On ‘have’ in Ancient Greek. An investigation on E)/XW and the construction EI)=NAI with a dative as expressions for ‘have’

, On 'have' in ancient Greek : an investigation on echō and the construction einai with a dative as expressions for 'have'. Studia Graeca et Latina Lundensia, 7. Lund: Lund University Press, 1999. xxii, 192 pages ; 23 cm.. ISBN 9789179665647.

“‘To have’ is used in a variety of ways. In the first place it is used with reference to habit or disposition or some other quality, for we are said to ‘have’ a piece of knowledge or a virtue. Then, again, it has reference to quantity, such as someone’s height; for one is said to ‘have’ a height of three or four cubits. It is used, moreover, with regard to the body, such as ‘have’ a coat or tunic; or part of it, as a ring on the hand; or a body part, like a hand or a foot. Or as in a container, as in the case of a vessel [having] wheat; or of a jar, wine; for a jar is said to ‘have’ wine, and a medimnos, wheat. All that is said to be ‘had’ as in a container. Or it refers to a possession; we are said to ‘have’ a house or a field. We are also said to ‘have’ a wife, and a wife a husband, and this appears to be the most remote meaning of ‘have’, for by it we mean nothing but ‘live together’. There may be other uses of ‘have’, but the usual ones have been enumerated just about completely.”

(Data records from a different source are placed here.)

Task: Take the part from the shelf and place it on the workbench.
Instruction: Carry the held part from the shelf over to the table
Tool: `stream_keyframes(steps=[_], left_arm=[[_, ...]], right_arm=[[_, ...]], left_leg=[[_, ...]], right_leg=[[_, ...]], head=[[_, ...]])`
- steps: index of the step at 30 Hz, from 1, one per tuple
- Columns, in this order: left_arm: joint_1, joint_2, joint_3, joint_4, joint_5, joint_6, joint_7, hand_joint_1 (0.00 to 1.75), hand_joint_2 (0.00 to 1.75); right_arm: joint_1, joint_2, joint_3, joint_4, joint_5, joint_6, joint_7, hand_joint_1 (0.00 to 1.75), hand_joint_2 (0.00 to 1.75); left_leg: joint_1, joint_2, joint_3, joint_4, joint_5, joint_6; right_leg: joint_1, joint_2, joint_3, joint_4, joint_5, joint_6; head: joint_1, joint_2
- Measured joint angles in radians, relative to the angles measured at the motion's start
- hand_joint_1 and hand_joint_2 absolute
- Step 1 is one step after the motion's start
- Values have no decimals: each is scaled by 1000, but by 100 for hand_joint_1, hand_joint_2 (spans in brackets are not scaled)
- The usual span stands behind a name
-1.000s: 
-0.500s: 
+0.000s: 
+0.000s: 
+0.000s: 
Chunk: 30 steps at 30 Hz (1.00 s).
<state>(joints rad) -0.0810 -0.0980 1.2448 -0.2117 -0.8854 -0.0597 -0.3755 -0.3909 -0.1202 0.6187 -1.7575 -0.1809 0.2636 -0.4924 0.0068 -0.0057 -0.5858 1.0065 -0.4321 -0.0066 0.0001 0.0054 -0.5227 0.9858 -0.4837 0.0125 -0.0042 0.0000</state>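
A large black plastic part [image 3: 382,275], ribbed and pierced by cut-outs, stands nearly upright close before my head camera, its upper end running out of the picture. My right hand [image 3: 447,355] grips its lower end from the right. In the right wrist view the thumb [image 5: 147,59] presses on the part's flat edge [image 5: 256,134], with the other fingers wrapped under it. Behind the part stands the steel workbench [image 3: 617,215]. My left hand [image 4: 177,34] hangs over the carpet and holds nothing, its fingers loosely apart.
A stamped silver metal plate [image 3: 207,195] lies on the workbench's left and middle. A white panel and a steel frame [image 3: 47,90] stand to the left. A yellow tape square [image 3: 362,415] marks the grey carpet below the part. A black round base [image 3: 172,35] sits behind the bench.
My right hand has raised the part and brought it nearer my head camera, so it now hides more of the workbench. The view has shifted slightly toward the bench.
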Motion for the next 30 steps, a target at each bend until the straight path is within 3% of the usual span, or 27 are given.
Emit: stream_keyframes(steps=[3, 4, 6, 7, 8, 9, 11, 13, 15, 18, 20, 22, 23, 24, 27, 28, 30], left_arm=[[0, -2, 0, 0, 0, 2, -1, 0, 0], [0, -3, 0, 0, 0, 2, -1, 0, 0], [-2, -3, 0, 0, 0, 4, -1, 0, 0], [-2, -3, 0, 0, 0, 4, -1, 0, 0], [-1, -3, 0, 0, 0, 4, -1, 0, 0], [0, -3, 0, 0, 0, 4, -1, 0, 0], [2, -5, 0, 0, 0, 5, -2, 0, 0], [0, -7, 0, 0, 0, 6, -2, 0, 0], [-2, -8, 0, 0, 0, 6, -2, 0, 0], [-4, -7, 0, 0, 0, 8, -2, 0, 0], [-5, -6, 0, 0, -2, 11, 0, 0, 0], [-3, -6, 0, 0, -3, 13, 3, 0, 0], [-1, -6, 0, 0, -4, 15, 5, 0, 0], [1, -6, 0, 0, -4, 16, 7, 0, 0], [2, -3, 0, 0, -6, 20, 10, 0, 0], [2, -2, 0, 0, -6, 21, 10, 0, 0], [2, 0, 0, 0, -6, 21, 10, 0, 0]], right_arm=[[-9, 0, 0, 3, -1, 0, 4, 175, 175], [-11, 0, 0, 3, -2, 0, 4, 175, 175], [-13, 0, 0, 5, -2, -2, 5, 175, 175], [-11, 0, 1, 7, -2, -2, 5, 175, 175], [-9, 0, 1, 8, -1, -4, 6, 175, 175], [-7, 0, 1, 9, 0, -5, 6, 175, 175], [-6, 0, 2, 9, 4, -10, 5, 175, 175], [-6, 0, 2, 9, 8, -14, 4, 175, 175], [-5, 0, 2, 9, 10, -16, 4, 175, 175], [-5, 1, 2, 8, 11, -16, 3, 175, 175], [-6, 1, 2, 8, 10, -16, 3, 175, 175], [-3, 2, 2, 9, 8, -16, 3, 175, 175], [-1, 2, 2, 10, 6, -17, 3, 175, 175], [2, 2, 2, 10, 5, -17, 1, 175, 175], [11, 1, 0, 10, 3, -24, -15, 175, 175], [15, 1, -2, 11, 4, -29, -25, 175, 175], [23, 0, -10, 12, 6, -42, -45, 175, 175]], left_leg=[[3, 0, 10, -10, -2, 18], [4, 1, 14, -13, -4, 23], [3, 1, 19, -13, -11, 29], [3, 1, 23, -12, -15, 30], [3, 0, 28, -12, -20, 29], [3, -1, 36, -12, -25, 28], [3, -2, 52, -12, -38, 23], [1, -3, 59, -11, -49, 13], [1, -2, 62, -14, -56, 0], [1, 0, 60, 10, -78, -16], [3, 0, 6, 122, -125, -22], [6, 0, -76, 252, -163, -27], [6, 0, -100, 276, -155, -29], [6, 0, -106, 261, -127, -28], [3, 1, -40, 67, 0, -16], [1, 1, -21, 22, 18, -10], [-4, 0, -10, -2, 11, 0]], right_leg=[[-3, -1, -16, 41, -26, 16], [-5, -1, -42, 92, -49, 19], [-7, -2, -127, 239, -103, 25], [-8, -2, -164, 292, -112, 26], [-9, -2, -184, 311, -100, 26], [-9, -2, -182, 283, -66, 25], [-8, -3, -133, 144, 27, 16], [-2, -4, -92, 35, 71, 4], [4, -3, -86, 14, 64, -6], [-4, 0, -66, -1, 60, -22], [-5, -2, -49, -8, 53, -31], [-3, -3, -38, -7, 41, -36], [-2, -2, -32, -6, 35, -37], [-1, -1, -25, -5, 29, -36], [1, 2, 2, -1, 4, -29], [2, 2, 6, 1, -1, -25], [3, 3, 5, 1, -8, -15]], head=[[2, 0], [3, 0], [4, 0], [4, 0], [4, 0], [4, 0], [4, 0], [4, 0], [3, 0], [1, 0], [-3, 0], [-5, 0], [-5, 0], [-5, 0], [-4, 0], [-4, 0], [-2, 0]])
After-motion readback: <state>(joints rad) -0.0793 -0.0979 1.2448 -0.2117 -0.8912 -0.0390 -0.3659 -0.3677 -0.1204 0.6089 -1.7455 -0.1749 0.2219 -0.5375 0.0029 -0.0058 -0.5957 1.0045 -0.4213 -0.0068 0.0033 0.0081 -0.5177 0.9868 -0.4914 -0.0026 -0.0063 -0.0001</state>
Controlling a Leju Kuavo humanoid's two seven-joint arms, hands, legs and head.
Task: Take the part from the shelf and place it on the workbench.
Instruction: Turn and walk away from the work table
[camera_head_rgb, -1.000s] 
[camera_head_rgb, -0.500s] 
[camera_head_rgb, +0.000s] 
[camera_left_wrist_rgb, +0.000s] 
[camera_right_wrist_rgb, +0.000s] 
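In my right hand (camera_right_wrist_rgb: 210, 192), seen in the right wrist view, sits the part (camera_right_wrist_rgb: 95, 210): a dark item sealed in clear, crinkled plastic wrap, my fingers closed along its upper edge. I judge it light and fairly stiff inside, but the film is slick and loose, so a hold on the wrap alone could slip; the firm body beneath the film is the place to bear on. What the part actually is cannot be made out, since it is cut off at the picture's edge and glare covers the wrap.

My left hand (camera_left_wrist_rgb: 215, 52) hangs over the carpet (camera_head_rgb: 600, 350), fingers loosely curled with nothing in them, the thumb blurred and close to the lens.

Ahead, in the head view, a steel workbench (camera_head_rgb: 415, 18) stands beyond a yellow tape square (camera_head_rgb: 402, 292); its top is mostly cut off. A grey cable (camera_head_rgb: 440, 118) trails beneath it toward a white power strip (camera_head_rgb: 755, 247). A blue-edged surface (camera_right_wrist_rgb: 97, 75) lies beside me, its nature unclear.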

This quotation does not come from the book under review — what need for a book if everything can be listed in one paragraph? As readers will have suspected, this is a quote from Aristotle ( Categories 15b18-end). Does modern linguistics have something to add to Aristotle’s insights? We have certainly waited a long time for a modern treatment of ‘have’ since the appearance of Kahn’s μέγα βιβλίον on the verb ‘be’ in 1973.1

This book, the author’s Lund University (Sweden) dissertation, focuses on ἔχω‘have’ in ancient Greek, and to a lesser extent on its rival construction ἔστι μοι. Kulneff-Eriksson starts out from a typological perspective: The world’s languages can be divided into ‘have’ and ‘be’ languages, on the basis of their expression of possession. ‘Be’ languages are in the majority, i.e., most languages do not have the option of a transitive verb like ‘have’ to express possession. K. goes on to say that the ramifications of a ‘have’ construction are considerable. ‘Have’ lends itself to adoption as auxiliary, and this tendency is evident in Greek as well: its uses as modal ( ἔχω + infinitive) and temporal, or rather aspectual, auxiliary are well known.2 But this study is not primarily concerned with auxiliary uses of ἔχω. It is the transitive verb denoting possession that forms the focus of the inquiry.3

Since Indo-European languages do not have a ‘have’ verb in common, the conclusion imposes itself that all ‘have’ verbs are language-internal developments. What tends to happen is that a verb meaning ‘hold’ or ‘keep’ develops a less concrete use as ‘have’. The result is that possession can be expressed in two different ways: the standard ‘be’ plus dative, and the new transitive construction, with the latter becoming dominant over time.4

Naturally, it is difficult to delimit precisely where ‘hold’ or ‘keep’ stop and ‘have’ begins. Moreover, focusing on the correct translation equivalent in another language may compound the difficulties. No matter how popular the practice once was, it cannot be assumed that English verbs in caps or quotes can provide a universal, basic semantics that is in no need of further analysis. K.’s quandary over distinguishing ‘have’ and ‘get’ (she seems surprised that (p. 3) “there is no particular verb for expressing the notion of ‘get'” and that (p. 4) “Modern Greek still has not developed an equivalent of ‘get'”) seems to arise from a need to have things work the way they work in some Western European languages, rather than from an appreciation of the aspectual system, which of course is very much alive in Greek to this day. (The importance of aspect and its interplay with lexical meaning is largely ignored, cp. the observations on the distribution of present and aorist forms over verb meaning like ‘keep’ and ‘stop’, p. 41, which are doubtless correct but are left unexplained.5)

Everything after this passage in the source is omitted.